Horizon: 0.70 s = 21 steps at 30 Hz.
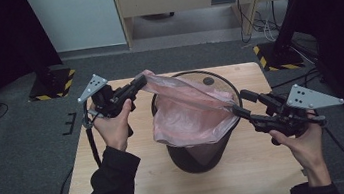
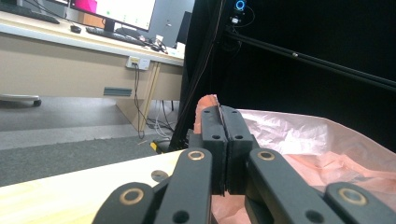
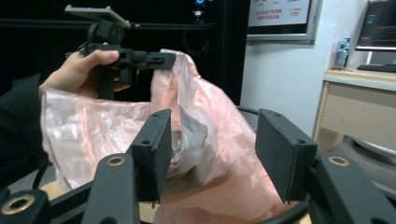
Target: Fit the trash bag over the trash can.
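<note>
the work in hand is lining the black mesh bin (image 1: 202, 148) with a pink plastic bag (image 1: 183, 118), and it looks somewhere around the middle — the bag is in the bin's mouth but not yet seated around it.

what seems done: the bag is opened out and draped into the top of the bin, which stands upright near the middle of the wooden table (image 1: 250, 172). the near part of the bag hangs over the bin's front rim, bunched and slack.

the left gripper (image 1: 139, 82) has its 2 jaws pressed together on a corner of the bag's edge; in the left gripper view (image 2: 222, 140) a thin fold of pink film shows pinched between the pads, with the rest of the bag (image 2: 317, 144) spreading off to the right. it holds that corner up above and to the left of the bin, so the film runs taut from there across the opening.

the right gripper (image 1: 238, 111) sits at the bin's right rim. in the right gripper view (image 3: 212, 149) its jaws stand wide apart with nothing clamped between them — the bag (image 3: 205, 121) lies in the gap and beyond, and one pad is close to the film, though i cannot tell whether it touches.

what looks left, as a judgement: the right side needs a grip on the bag's edge, then the edge has to be stretched and folded down over the rim all the way round, the far side included.
</note>
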Each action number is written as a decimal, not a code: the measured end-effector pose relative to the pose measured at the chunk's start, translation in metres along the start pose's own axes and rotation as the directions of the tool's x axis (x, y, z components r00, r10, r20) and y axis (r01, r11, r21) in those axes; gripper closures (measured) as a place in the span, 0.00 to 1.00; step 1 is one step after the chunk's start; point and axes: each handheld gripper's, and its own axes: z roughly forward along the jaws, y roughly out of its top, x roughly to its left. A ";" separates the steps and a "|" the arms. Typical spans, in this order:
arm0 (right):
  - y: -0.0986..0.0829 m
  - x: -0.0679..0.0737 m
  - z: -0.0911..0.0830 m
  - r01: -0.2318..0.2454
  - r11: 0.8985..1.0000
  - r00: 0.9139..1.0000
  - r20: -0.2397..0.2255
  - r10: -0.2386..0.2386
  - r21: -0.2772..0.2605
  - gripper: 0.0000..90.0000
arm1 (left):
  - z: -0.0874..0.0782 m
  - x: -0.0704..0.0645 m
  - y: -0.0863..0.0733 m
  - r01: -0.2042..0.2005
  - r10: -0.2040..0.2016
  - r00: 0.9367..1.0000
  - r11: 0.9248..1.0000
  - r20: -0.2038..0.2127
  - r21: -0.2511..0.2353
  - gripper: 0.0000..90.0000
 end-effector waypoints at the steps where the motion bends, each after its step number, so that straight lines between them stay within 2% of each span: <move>1: 0.000 0.001 0.001 0.001 1.000 1.000 0.003 -0.001 0.008 0.53 | 0.000 0.000 0.000 -0.002 0.002 1.000 1.000 0.003 0.001 0.99; 3: -0.002 0.000 0.003 -0.012 1.000 1.000 0.009 0.011 0.020 0.64 | -0.001 0.000 -0.001 -0.003 0.003 1.000 1.000 0.010 -0.001 0.99; 5: -0.003 -0.002 0.004 -0.019 1.000 1.000 0.013 0.019 0.021 0.66 | -0.003 0.000 -0.002 -0.004 0.004 1.000 1.000 0.014 0.000 0.99; 6: -0.004 -0.005 0.004 -0.058 0.998 0.998 0.009 0.058 0.015 0.77 | -0.004 0.001 -0.003 -0.002 0.002 1.000 1.000 0.018 -0.002 0.99; 7: -0.004 -0.005 0.004 -0.058 0.998 0.998 0.009 0.058 0.015 0.77 | -0.005 0.002 -0.004 -0.001 0.001 1.000 1.000 0.020 -0.003 0.99; 9: -0.006 -0.007 0.003 -0.087 0.996 0.996 0.006 0.087 0.000 0.85 | -0.008 0.003 -0.007 0.002 -0.002 1.000 1.000 0.027 -0.002 0.99; 10: -0.006 -0.009 0.003 -0.123 0.992 0.992 0.007 0.123 0.000 0.87 | -0.010 0.003 -0.010 -0.003 0.003 0.999 1.000 0.032 0.003 0.99; 13: -0.007 -0.011 0.003 -0.137 0.991 0.990 0.012 0.137 -0.002 0.89 | -0.013 0.002 -0.014 -0.003 0.003 0.999 1.000 0.043 0.004 0.99; 17: -0.006 -0.014 0.004 -0.152 0.988 0.988 0.042 0.152 0.004 0.95 | -0.019 0.002 -0.021 -0.012 0.012 0.999 1.000 0.050 0.011 0.99; 21: -0.007 -0.016 0.006 -0.140 0.990 0.988 0.075 0.137 0.033 1.00 | -0.020 0.002 -0.024 -0.015 0.014 0.998 1.000 0.057 0.018 0.99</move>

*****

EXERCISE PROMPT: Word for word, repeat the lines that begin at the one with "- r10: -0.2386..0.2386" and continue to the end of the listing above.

EXERCISE RESULT:
  - r10: -0.2386..0.2386
  - r21: -0.2772..0.2605
  - gripper: 0.0000..90.0000
arm1 (left):
  - z: -0.0874..0.0782 m
  - x: -0.0704..0.0645 m
  - y: -0.0863..0.0733 m
  - r01: -0.2042..0.2005
  - r10: -0.2040..0.2016
  - r00: 0.9367..1.0000
  - r11: 0.9248..1.0000
  - r20: -0.2038..0.2127
  - r21: -0.2511..0.2353
  - gripper: 0.0000..90.0000
 end-effector waypoints at the steps where the motion bends, each after its step number, so that straight lines between them stay within 2% of each span: <move>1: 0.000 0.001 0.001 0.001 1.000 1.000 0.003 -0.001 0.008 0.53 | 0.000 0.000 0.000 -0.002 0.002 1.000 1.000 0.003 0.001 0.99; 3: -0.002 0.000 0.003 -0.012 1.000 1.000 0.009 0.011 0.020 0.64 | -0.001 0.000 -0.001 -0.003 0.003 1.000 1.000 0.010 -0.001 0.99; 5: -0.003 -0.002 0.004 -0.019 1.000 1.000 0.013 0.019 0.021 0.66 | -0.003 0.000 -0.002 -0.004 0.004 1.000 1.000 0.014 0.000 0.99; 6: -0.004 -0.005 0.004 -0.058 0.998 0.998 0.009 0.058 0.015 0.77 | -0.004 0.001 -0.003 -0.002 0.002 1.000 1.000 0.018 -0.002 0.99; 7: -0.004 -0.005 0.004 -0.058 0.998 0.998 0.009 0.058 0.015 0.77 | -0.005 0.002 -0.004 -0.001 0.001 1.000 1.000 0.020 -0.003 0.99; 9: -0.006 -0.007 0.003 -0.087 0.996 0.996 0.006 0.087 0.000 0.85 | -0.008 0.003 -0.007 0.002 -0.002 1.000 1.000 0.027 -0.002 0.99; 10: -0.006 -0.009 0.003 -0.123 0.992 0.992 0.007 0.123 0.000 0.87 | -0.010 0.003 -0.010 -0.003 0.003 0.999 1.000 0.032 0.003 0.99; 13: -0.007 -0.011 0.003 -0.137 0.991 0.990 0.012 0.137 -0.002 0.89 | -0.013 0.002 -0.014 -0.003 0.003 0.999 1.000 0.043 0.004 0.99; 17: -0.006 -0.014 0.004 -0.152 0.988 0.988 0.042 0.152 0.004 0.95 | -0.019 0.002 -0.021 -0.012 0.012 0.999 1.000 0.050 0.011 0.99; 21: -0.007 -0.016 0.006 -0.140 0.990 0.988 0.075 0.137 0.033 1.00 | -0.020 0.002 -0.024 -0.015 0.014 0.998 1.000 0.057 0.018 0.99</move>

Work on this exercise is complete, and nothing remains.